— GIVEN DATA —
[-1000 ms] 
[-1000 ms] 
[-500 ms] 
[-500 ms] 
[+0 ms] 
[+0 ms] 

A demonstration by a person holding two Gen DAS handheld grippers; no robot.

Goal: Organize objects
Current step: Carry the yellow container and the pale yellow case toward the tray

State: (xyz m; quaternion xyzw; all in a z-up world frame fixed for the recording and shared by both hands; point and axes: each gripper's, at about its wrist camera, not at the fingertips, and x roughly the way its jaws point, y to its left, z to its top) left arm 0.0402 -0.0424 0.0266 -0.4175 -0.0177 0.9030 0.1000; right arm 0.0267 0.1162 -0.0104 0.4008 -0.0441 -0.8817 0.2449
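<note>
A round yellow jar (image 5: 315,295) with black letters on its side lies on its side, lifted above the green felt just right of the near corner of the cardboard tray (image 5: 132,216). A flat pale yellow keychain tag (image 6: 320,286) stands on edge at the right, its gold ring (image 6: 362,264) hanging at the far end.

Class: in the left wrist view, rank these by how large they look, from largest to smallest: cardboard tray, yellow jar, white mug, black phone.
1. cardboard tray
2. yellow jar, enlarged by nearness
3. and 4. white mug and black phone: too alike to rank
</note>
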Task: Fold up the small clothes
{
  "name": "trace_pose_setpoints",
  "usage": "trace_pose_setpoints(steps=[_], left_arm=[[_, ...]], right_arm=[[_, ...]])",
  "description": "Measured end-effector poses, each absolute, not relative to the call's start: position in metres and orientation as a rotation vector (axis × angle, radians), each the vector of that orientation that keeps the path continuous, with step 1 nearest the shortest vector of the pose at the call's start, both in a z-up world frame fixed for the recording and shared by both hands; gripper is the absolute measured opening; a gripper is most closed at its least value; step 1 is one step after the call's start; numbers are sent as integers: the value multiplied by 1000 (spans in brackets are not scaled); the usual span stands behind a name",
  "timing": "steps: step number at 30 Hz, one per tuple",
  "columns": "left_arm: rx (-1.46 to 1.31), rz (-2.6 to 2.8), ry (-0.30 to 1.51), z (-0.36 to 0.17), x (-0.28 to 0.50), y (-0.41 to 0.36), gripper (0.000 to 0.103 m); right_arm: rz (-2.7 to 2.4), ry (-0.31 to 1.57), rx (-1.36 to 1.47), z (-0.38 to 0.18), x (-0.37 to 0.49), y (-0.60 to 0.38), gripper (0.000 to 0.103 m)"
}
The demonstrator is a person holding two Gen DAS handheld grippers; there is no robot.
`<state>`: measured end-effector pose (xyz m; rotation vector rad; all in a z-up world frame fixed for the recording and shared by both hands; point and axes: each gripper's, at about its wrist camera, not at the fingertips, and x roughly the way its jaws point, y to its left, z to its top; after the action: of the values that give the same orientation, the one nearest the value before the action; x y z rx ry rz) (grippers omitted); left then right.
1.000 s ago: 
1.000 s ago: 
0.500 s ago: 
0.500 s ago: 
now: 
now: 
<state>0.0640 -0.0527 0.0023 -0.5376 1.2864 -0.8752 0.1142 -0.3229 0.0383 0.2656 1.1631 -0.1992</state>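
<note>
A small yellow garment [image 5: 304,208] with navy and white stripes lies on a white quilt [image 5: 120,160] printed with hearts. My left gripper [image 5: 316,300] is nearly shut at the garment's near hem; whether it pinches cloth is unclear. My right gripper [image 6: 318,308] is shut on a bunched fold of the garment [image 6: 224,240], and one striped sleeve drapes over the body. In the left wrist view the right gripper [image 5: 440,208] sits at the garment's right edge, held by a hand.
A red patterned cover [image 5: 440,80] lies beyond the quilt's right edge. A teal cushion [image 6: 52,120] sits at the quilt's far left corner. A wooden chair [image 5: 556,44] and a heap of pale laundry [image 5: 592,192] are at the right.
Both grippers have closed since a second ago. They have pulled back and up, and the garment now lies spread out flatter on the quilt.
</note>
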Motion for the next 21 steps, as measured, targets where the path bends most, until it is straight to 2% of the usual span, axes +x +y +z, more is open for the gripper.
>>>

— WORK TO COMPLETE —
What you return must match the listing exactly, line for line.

— TASK ANSWER —
[-1000 ms] 
[-1000 ms] 
[-500 ms] 
[-500 ms] 
[+0 ms] 
[+0 ms] 

A demonstration by a person holding two Gen DAS handheld grippers; no robot.

Goal: Organize objects
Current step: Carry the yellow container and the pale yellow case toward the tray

State: (xyz m; quaternion xyzw; all in a z-up world frame fixed for the recording and shared by both hands; point and axes: each gripper's, at about its wrist camera, not at the fingertips, and x roughly the way its jaws point, y to its left, z to its top) left arm 0.0402 -0.0424 0.0266 -0.4175 -0.0177 0.9030 0.1000; right arm 0.0267 0.1162 -0.0104 0.4008 -0.0441 -0.8817 0.2449
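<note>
A round yellow jar (image 5: 315,295) with black letters on its side lies on its side, lifted above the green felt just right of the near corner of the cardboard tray (image 5: 132,216). A flat pale yellow keychain tag (image 6: 320,286) stands on edge at the right, its gold ring (image 6: 362,264) hanging at the far end.

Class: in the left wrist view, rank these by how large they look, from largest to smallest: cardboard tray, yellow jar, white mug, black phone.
1. cardboard tray
2. yellow jar, enlarged by nearness
3. and 4. white mug and black phone: too alike to rank
</note>
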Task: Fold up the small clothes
{
  "name": "trace_pose_setpoints",
  "usage": "trace_pose_setpoints(steps=[_], left_arm=[[_, ...]], right_arm=[[_, ...]])",
  "description": "Measured end-effector poses, each absolute, not relative to the call's start: position in metres and orientation as a rotation vector (axis × angle, radians), each the vector of that orientation that keeps the path continuous, with step 1 nearest the shortest vector of the pose at the call's start, both in a z-up world frame fixed for the recording and shared by both hands; gripper is the absolute measured opening; a gripper is most closed at its least value; step 1 is one step after the call's start; numbers are sent as integers: the value multiplied by 1000 (spans in brackets are not scaled); the usual span stands behind a name",
  "timing": "steps: step number at 30 Hz, one per tuple",
  "columns": "left_arm: rx (-1.46 to 1.31), rz (-2.6 to 2.8), ry (-0.30 to 1.51), z (-0.36 to 0.17), x (-0.28 to 0.50), y (-0.41 to 0.36), gripper (0.000 to 0.103 m); right_arm: rz (-2.7 to 2.4), ry (-0.31 to 1.57), rx (-1.36 to 1.47), z (-0.38 to 0.18), x (-0.37 to 0.49), y (-0.60 to 0.38), gripper (0.000 to 0.103 m)"
}
The demonstrator is a person holding two Gen DAS handheld grippers; there is no robot.
`<state>`: measured end-effector pose (xyz m; rotation vector rad; all in a z-up world frame fixed for the recording and shared by both hands; point and axes: each gripper's, at about its wrist camera, not at the fingertips, and x roughly the way its jaws point, y to its left, z to its top; after the action: of the values that give the same orientation, the one nearest the value before the action; x y z rx ry rz) (grippers omitted); left then right.
1.000 s ago: 
1.000 s ago: 
0.500 s ago: 
0.500 s ago: 
now: 
now: 
<state>0.0640 -0.0527 0.0023 -0.5376 1.2864 -0.8752 0.1142 -0.3229 0.0383 0.2656 1.1631 -0.1992</state>
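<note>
A small yellow garment [image 5: 304,208] with navy and white stripes lies on a white quilt [image 5: 120,160] printed with hearts. My left gripper [image 5: 316,300] is nearly shut at the garment's near hem; whether it pinches cloth is unclear. My right gripper [image 6: 318,308] is shut on a bunched fold of the garment [image 6: 224,240], and one striped sleeve drapes over the body. In the left wrist view the right gripper [image 5: 440,208] sits at the garment's right edge, held by a hand.
A red patterned cover [image 5: 440,80] lies beyond the quilt's right edge. A teal cushion [image 6: 52,120] sits at the quilt's far left corner. A wooden chair [image 5: 556,44] and a heap of pale laundry [image 5: 592,192] are at the right.
Both grippers have closed since a second ago. They have pulled back and up, and the garment now lies spread out flatter on the quilt.
</note>
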Motion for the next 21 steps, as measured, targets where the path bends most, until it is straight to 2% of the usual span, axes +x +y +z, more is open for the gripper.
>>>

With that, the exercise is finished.